[What is expected]:
From the listing below, extract each line containing the string "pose".

============

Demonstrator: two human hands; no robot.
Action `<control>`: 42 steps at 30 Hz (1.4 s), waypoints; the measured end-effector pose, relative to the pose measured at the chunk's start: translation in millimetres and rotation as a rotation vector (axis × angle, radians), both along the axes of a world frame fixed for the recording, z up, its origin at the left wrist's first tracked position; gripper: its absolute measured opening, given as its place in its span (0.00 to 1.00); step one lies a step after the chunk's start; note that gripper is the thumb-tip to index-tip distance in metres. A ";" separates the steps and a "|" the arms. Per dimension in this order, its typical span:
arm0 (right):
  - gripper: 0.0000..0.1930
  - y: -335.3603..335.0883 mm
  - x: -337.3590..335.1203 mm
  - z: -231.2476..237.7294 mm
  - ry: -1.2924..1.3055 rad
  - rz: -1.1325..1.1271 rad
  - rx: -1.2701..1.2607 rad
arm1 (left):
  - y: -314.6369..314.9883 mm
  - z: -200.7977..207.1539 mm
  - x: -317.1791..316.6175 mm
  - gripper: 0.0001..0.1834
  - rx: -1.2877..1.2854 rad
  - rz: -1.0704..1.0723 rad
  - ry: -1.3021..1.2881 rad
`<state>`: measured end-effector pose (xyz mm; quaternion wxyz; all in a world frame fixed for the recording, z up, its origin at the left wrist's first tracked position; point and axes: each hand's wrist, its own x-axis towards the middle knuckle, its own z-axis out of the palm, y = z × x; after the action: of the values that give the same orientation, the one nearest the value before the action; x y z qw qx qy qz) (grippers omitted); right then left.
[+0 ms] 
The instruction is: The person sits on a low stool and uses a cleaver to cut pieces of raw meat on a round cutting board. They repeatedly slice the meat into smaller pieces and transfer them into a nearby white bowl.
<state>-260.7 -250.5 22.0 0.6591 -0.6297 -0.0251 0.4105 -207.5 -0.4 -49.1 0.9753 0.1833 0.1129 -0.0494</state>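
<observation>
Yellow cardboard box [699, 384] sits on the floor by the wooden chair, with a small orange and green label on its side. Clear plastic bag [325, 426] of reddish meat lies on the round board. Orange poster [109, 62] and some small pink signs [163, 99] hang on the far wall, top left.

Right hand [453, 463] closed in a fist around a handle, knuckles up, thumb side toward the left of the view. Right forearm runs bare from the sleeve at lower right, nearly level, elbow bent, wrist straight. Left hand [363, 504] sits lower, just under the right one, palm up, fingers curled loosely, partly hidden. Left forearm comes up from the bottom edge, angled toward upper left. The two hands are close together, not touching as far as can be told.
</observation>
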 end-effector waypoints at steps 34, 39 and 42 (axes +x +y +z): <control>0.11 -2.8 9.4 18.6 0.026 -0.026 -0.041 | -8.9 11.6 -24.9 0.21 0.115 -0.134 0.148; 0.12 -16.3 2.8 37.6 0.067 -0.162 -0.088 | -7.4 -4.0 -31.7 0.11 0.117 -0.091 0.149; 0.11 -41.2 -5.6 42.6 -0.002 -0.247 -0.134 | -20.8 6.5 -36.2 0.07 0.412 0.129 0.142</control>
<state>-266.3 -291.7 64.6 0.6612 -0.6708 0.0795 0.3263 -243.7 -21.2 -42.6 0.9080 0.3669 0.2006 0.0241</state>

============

[Task output]:
Action `<control>`: 42 steps at 30 Hz (1.4 s), waypoints; the measured end-effector pose, relative to the pose measured at the chunk's start: translation in millimetres and rotation as a rotation vector (axis × angle, radians), both along the axes of a world frame fixed for the recording, z up, its origin at the left wrist's first tracked position; gripper: its absolute measured opening, given as its place in its span (0.00 to 1.00); step one lies a step after the chunk's start; note that gripper is the thumb-tip to index-tip distance in metres. A ";" separates the steps and a "|" the arms. Per dimension in this order, its typical span:
`<state>`: measured end-effector pose (xyz mm; quaternion wxyz; all in a world frame fixed for the recording, z up, its origin at the left wrist's first tracked position; point and axes: each hand's wrist, its own x-axis towards the middle knuckle, its own z-axis out of the palm, y = z × x; after the action: of the values that give the same orientation, the one nearest the value before the action; x y z qw qx qy qz) (grippers omitted); right then left.

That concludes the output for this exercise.